* [Exercise]:
In the records below, find every line that contains "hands" and list it.

Source data:
▽
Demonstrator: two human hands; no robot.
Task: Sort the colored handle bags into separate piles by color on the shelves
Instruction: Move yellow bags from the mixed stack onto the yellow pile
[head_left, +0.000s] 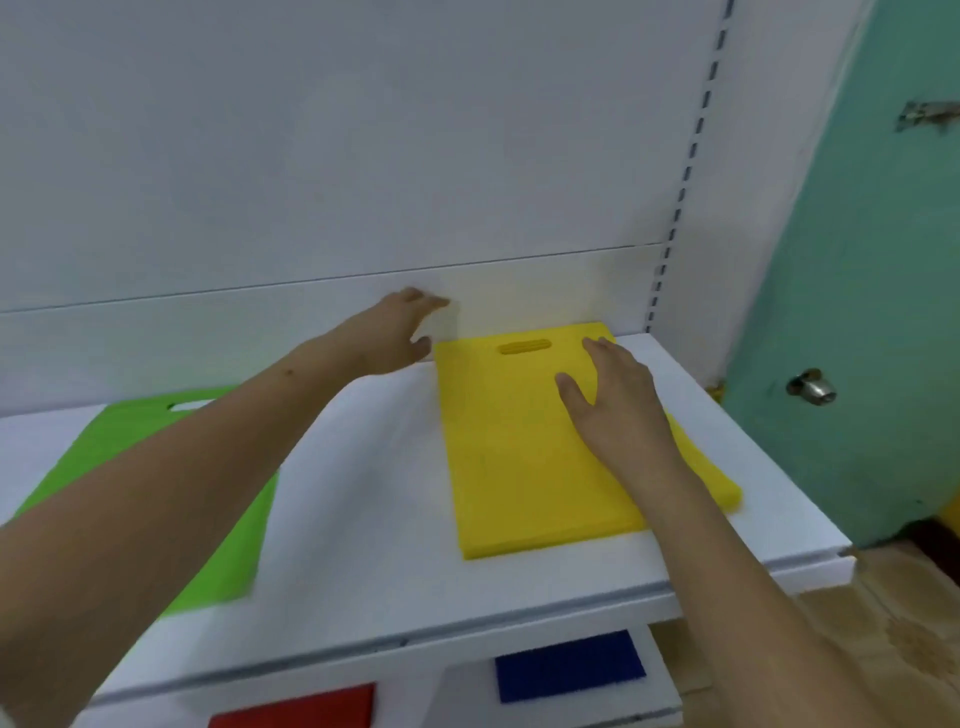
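Flat yellow fabric handle bags (524, 441) were pressed by the open right hand (613, 395) — left hand (395, 332) was held open, empty.

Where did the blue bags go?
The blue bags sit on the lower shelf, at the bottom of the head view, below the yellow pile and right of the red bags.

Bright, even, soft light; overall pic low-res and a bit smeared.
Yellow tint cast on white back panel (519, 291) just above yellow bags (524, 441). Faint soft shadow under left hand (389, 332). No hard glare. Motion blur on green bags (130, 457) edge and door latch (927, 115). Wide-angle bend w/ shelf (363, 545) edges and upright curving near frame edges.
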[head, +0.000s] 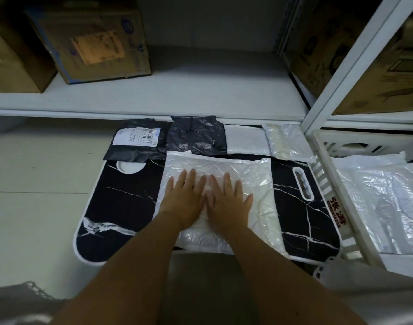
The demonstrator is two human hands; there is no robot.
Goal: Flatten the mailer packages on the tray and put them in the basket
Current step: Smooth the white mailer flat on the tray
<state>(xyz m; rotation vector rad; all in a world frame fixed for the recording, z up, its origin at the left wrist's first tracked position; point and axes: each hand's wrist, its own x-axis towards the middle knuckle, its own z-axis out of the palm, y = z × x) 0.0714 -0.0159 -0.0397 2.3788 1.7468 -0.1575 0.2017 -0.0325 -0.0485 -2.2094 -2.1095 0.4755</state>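
Both our left hand [185,198] and right hand [227,202] press flat, fingers straight, on the white bubble mailer [259,184] lying on the black marble-pattern tray [121,202]. Two black and two white mailers line its far edge. Right of it, the white basket [322,184] holds flattened white mailers [376,195].

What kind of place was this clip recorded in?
Probably a stockroom or parcel-packing room: white metal shelving holding worn cardboard boxes, plastic mailers along a black marble-patterned tray, and a white slatted basket.

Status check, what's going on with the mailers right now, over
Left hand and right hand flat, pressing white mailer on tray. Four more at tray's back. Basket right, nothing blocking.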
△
* [Written response]:
Demonstrator: two human hands; no robot.
The demonstrator is two human hands; there is no robot.

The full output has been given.